# Task to carry out:
Which of the lines in the listing that follows hold "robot"? Pull each one out.

Data extracts below:

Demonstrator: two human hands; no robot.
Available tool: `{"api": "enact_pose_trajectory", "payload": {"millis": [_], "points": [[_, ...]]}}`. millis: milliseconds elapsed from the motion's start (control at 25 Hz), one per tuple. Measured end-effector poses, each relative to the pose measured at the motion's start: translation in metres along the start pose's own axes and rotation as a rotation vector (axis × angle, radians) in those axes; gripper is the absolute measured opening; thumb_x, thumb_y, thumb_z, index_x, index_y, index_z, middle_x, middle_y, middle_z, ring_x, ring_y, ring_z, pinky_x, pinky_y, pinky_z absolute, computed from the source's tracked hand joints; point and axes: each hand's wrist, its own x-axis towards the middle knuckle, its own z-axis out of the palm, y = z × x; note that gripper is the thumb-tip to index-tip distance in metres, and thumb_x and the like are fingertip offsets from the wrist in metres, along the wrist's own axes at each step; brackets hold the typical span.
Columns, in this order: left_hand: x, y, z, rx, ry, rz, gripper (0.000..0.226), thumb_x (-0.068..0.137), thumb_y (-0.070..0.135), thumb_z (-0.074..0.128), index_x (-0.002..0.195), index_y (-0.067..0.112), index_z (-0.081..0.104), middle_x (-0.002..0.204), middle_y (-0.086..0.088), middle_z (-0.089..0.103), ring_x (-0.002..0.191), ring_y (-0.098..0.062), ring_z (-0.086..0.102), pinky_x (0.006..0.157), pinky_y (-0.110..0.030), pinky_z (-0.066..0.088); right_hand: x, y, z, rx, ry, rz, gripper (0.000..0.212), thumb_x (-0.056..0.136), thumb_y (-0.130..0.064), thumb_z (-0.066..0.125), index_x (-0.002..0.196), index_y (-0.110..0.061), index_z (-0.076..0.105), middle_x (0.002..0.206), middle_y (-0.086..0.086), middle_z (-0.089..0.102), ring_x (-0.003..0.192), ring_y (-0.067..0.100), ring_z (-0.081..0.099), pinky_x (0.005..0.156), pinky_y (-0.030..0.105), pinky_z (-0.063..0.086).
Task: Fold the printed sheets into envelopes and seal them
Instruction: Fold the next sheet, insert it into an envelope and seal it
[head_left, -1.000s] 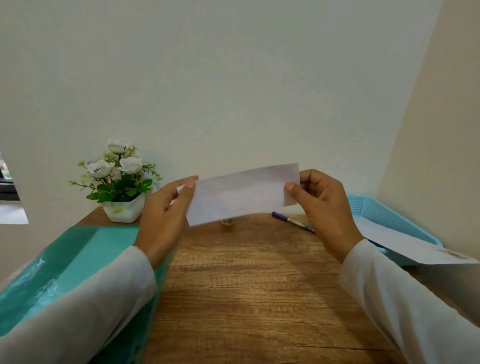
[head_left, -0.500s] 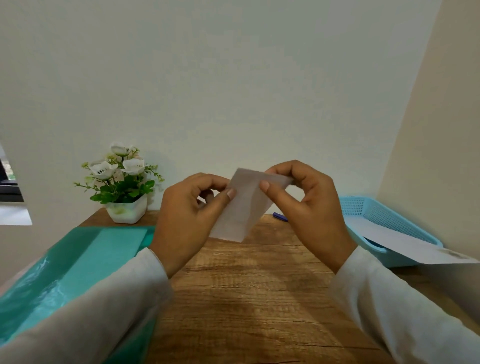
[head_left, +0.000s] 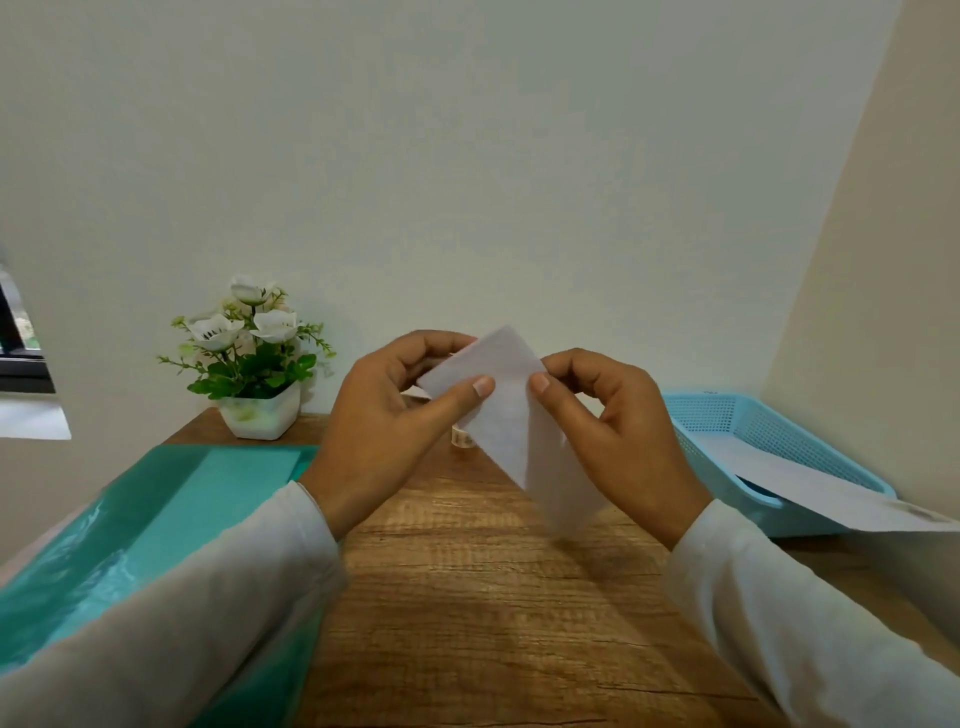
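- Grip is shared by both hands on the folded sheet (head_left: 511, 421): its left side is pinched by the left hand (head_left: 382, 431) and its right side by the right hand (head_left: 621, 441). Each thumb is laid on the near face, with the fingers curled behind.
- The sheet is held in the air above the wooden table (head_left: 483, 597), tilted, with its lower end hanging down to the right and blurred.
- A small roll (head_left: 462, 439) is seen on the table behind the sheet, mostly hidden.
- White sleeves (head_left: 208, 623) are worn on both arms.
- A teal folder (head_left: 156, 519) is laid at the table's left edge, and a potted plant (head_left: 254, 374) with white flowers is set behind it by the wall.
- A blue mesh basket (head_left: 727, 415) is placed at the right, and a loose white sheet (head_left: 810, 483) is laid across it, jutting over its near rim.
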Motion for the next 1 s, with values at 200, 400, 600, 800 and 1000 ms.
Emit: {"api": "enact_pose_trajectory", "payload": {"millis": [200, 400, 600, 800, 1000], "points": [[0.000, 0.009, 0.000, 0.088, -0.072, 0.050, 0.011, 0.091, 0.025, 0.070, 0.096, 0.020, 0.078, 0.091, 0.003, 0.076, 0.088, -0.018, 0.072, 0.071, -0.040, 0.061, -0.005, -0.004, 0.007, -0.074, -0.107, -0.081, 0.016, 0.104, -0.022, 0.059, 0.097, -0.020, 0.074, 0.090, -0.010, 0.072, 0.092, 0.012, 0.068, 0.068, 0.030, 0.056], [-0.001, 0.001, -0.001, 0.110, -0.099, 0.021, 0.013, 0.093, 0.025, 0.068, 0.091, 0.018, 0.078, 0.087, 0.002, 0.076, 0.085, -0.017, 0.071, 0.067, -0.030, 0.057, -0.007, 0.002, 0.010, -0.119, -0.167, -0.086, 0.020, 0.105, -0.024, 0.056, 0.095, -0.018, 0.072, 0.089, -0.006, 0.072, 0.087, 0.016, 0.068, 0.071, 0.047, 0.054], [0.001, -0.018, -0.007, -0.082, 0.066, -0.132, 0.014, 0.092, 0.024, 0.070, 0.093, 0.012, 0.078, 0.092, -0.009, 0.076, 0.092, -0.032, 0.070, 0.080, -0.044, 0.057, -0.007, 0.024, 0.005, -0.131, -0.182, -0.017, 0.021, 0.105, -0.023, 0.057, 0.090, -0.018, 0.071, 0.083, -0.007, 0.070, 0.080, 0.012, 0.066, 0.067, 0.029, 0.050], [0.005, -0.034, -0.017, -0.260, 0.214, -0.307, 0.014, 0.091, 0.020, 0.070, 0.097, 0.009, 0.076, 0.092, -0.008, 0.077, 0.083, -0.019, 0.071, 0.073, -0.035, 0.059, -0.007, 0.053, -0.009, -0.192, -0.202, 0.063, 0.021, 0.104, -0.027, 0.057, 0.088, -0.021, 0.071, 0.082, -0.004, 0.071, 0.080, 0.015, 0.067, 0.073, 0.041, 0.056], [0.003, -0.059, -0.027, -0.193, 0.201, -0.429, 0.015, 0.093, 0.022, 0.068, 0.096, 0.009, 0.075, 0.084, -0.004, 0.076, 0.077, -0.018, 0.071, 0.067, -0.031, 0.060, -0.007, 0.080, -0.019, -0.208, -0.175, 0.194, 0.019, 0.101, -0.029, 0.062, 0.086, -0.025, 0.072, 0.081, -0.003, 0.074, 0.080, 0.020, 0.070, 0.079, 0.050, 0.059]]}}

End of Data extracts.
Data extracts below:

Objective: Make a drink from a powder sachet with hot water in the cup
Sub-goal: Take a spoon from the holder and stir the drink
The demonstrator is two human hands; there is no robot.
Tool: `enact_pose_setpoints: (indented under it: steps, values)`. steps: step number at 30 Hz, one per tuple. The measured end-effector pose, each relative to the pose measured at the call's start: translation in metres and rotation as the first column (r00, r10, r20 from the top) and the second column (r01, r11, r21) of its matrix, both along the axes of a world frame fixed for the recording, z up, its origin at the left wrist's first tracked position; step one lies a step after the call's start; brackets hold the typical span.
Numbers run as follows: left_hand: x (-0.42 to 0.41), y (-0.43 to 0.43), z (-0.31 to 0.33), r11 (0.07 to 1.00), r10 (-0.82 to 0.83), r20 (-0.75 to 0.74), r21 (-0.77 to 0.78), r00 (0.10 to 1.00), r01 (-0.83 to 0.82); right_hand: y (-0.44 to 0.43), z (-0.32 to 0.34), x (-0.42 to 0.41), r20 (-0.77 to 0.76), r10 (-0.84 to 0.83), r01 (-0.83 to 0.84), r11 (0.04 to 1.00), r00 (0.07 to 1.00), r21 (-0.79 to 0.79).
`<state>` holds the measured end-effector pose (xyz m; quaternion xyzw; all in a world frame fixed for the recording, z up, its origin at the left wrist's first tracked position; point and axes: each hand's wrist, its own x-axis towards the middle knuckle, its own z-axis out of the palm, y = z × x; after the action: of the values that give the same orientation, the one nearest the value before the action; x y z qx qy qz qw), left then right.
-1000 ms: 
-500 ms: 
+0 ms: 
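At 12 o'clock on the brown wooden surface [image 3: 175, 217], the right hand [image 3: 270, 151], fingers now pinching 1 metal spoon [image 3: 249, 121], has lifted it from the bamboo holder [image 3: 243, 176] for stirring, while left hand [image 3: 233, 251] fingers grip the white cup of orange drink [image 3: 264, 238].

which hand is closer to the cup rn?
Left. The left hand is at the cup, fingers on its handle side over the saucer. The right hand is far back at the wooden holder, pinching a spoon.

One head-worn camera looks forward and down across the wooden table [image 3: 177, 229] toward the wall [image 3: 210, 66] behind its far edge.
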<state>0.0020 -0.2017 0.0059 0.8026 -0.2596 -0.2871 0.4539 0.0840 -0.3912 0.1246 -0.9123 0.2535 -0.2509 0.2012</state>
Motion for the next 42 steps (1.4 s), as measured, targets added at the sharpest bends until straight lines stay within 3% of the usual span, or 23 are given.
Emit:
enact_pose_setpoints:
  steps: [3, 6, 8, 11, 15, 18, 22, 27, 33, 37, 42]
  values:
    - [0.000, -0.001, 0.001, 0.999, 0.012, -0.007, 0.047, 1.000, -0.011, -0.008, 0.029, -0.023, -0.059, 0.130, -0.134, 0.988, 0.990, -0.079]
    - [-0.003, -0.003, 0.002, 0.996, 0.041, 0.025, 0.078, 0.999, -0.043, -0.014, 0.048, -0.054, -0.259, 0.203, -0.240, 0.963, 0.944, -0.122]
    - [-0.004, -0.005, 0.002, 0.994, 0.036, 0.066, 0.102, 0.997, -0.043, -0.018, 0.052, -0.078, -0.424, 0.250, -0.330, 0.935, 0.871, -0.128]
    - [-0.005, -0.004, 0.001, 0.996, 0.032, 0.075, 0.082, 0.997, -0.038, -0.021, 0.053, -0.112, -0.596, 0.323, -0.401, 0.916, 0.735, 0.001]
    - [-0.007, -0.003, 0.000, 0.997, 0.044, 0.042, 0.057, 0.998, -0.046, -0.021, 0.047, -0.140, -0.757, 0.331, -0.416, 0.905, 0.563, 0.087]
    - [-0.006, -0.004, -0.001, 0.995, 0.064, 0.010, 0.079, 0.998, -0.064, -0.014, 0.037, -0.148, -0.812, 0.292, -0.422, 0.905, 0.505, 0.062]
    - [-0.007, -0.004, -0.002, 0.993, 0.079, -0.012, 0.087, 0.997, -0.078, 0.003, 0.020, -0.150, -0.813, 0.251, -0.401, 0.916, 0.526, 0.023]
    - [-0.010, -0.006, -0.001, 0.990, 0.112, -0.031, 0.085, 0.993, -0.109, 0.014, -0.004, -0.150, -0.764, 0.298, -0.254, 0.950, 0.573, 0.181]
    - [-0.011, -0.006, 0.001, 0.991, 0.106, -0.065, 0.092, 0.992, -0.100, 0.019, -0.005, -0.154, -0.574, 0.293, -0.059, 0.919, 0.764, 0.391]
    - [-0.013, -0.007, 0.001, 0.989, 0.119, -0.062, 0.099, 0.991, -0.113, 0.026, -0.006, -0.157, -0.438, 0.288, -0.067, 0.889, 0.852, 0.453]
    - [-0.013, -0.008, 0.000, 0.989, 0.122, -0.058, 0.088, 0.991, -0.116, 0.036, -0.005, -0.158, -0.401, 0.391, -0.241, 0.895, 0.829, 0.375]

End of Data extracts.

# Response to the task:
Demonstrator: two human hands; no robot.
The demonstrator is two human hands; there is no robot.

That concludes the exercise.